At the time when my
girlfriend Bev and I had been
dating about a month, she was working part-time at the
Subway on the
Guide Meridian in
Bellingham, across the street from
Barnes & Noble. The
Columbine Incident had occurred only two
months before, so going out in public while
wearing all black was still a somewhat dangerous
proposition.
Bev, of course, has never been one to allow something like bad publicity to prevent her from wearing whatever she chooses, so she continued to go about her daily activities swathed in her ever-present black trenchcoat. She was used to being harrassed for her mode of dress, so she didn't take much notice when she heard someone shout "DIE, TRENCHIE BITCH!" as she crossed Meridian on her way to work ("trenchie" being local slang for goths in general, and goths in trenchcoats in particular).

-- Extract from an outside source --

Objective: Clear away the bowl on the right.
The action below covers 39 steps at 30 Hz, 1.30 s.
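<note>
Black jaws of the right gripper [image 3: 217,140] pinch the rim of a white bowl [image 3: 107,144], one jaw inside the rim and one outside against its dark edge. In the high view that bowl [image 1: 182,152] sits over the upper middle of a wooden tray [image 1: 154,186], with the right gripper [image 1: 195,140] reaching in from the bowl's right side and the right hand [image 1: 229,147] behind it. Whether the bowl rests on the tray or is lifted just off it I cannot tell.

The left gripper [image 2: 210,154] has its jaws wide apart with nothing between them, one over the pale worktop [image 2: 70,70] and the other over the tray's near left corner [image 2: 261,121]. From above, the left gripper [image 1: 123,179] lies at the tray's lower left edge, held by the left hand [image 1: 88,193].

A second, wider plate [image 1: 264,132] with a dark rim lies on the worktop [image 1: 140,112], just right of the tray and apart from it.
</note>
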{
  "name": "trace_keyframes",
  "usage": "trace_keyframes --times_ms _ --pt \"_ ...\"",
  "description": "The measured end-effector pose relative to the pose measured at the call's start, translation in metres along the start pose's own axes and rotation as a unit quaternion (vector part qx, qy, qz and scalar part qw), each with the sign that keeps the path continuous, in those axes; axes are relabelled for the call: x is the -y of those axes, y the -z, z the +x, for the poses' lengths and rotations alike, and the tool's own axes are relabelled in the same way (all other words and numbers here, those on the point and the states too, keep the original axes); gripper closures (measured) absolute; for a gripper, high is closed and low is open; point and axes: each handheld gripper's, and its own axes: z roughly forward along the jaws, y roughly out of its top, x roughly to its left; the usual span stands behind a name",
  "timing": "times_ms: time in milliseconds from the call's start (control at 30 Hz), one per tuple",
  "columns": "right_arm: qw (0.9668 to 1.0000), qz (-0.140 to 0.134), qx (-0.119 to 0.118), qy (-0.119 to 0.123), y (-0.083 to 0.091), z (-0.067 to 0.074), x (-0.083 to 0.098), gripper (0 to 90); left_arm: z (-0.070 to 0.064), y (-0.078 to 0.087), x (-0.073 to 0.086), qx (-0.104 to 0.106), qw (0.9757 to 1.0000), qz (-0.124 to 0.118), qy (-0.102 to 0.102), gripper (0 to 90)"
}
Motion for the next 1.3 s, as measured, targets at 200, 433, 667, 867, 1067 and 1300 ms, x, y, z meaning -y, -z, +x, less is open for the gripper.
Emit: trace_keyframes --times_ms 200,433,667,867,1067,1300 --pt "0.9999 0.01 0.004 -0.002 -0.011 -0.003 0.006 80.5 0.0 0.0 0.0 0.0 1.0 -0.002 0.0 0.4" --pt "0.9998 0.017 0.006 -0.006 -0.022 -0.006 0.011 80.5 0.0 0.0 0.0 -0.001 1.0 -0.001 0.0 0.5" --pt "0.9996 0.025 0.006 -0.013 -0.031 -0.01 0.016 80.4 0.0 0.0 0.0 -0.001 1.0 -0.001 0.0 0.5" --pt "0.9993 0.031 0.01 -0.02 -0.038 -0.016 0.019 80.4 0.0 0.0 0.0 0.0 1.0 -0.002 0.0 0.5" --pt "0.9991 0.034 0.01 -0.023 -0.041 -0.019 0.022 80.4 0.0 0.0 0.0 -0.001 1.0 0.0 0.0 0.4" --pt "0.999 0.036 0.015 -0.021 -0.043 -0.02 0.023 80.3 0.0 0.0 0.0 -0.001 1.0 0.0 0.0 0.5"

She sure noticed when the souped-up Honda Civic sedan knocked her off her feet. As she stood up, dusting herself off a bit -- shocked, but unharmed -- she saw a pair of jock types sitting in the front seats, jeering at her and giving her the finger. I'll love her forever for what she did next:
"I may be a trenchie bitch," she yelled, "but you forget we wear combat boots!" And, with that, she delivered a denting axe-kick to the Civic's hood. Composing herself, she continued on her way to work, fuming but unharmed.